Non per smania di autocitazione, ma solo per conferire ancora una riprova della piena condivisione della tematica di questo Convegno, desidero ricordare brevemente come con la rivista Il Cerchio, e ancora prima con il Circolo di Alleanza Culturale, con molti degli stessi presenti in questa sala abbiamo iniziato un lungo percorso fatto di convegni e manifestazioni, di fascicoli monografici, di numeri speciali, volto a conservare le sacrosante memorie.

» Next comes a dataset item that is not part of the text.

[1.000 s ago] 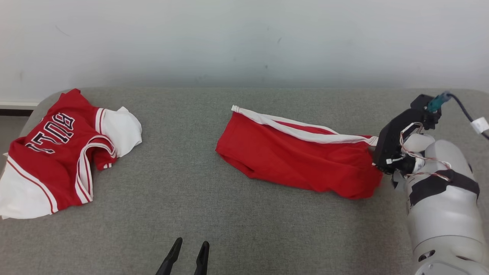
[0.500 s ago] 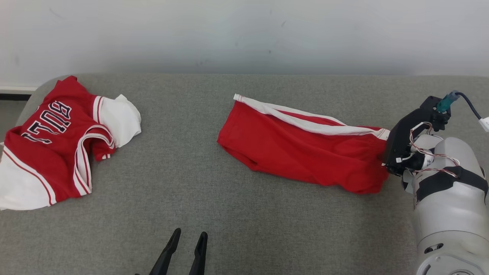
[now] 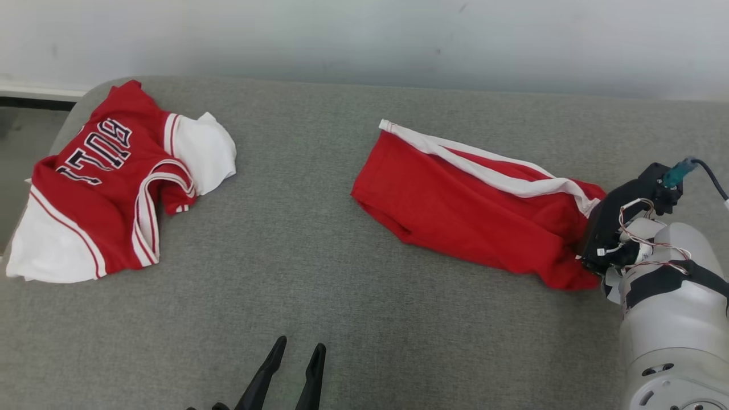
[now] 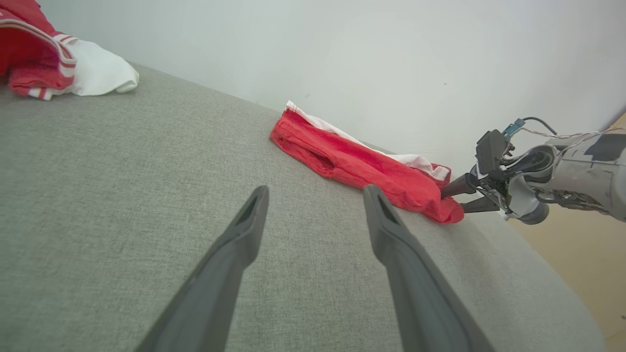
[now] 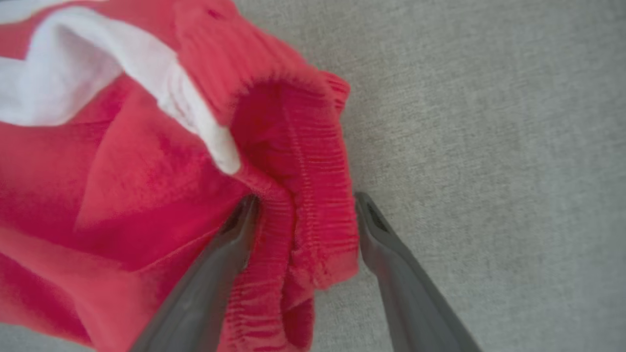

Si sente da più parti parlare della necessità di trovare intese nuove per poter affrontare l’incerto futuro che si prospetta per i giovani e meno giovani. E, naturalmente, potremmo tutti essere d’accordo nel collaborare alla costruzione del nuovo, con l’unica essenziale condizione del riconoscimento e del rispetto della storica esperienza che appartiene solo a chi non ha dimenticato.
Ecco perché ringrazio di cuore gli organizzatori e i relatori di questo Convegno e saluto cordialmente tutti gli intervenuti.